- _Exercise objective_
Reproduce the data in its entirety, exactly as written.

- _Excerpted records_
* * *

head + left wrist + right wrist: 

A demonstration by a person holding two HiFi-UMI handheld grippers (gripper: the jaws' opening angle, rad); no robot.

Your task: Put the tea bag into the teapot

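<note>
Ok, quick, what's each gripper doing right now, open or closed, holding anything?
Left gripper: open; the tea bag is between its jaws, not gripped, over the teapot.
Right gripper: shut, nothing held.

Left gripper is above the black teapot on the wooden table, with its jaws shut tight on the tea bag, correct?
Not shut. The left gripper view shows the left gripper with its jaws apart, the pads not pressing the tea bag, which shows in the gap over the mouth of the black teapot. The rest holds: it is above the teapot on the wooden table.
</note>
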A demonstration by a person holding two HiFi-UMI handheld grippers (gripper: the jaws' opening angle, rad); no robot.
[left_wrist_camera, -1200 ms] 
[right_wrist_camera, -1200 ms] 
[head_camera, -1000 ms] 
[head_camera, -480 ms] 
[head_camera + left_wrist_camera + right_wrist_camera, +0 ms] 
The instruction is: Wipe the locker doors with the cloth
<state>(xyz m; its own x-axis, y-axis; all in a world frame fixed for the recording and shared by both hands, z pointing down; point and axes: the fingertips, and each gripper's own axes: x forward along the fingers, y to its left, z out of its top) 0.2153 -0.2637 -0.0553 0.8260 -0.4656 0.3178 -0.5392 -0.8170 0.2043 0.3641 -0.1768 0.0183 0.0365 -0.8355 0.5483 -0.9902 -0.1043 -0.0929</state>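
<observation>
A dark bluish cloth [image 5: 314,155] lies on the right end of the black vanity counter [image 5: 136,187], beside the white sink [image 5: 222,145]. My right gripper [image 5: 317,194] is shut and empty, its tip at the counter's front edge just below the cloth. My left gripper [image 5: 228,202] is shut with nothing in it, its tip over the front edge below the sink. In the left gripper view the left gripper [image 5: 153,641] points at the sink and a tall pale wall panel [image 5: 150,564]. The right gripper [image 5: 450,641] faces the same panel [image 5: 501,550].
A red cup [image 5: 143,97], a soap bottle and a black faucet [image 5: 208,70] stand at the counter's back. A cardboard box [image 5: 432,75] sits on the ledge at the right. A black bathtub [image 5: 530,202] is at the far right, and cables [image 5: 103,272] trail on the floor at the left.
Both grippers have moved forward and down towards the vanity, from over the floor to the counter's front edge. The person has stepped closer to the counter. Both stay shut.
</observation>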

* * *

- _Answer space_
head + left wrist + right wrist: 

A demonstration by a person holding two HiFi-UMI handheld grippers (gripper: the jaws' opening angle, rad); no robot.

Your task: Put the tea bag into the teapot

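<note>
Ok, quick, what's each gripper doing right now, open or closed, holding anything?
Left gripper: open; the tea bag is between its jaws, not gripped, over the teapot.
Right gripper: shut, nothing held.

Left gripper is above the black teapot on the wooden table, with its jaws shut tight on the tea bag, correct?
Not shut. The left gripper view shows the left gripper with its jaws apart, the pads not pressing the tea bag, which shows in the gap over the mouth of the black teapot. The rest holds: it is above the teapot on the wooden table.
</note>
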A demonstration by a person holding two HiFi-UMI handheld grippers (gripper: the jaws' opening angle, rad); no robot.
[left_wrist_camera, -1200 ms] 
[right_wrist_camera, -1200 ms] 
[head_camera, -1000 ms] 
[head_camera, -480 ms] 
[head_camera + left_wrist_camera + right_wrist_camera, +0 ms] 
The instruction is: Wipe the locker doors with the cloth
<state>(xyz m; its own x-axis, y-axis; all in a world frame fixed for the recording and shared by both hands, z pointing down; point and axes: the fingertips, and each gripper's own axes: x forward along the fingers, y to its left, z out of its top) 0.2153 -0.2637 -0.0553 0.8260 -0.4656 0.3178 -0.5392 -0.8170 0.2043 0.3641 -0.1768 0.0183 0.0365 -0.8355 0.5483 -0.9902 -0.1043 -0.0929</state>
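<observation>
A dark bluish cloth [image 5: 314,155] lies on the right end of the black vanity counter [image 5: 136,187], beside the white sink [image 5: 222,145]. My right gripper [image 5: 317,194] is shut and empty, its tip at the counter's front edge just below the cloth. My left gripper [image 5: 228,202] is shut with nothing in it, its tip over the front edge below the sink. In the left gripper view the left gripper [image 5: 153,641] points at the sink and a tall pale wall panel [image 5: 150,564]. The right gripper [image 5: 450,641] faces the same panel [image 5: 501,550].
A red cup [image 5: 143,97], a soap bottle and a black faucet [image 5: 208,70] stand at the counter's back. A cardboard box [image 5: 432,75] sits on the ledge at the right. A black bathtub [image 5: 530,202] is at the far right, and cables [image 5: 103,272] trail on the floor at the left.
Both grippers have moved forward and down towards the vanity, from over the floor to the counter's front edge. The person has stepped closer to the counter. Both stay shut.
</observation>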

The answer to this exercise has been written out completely.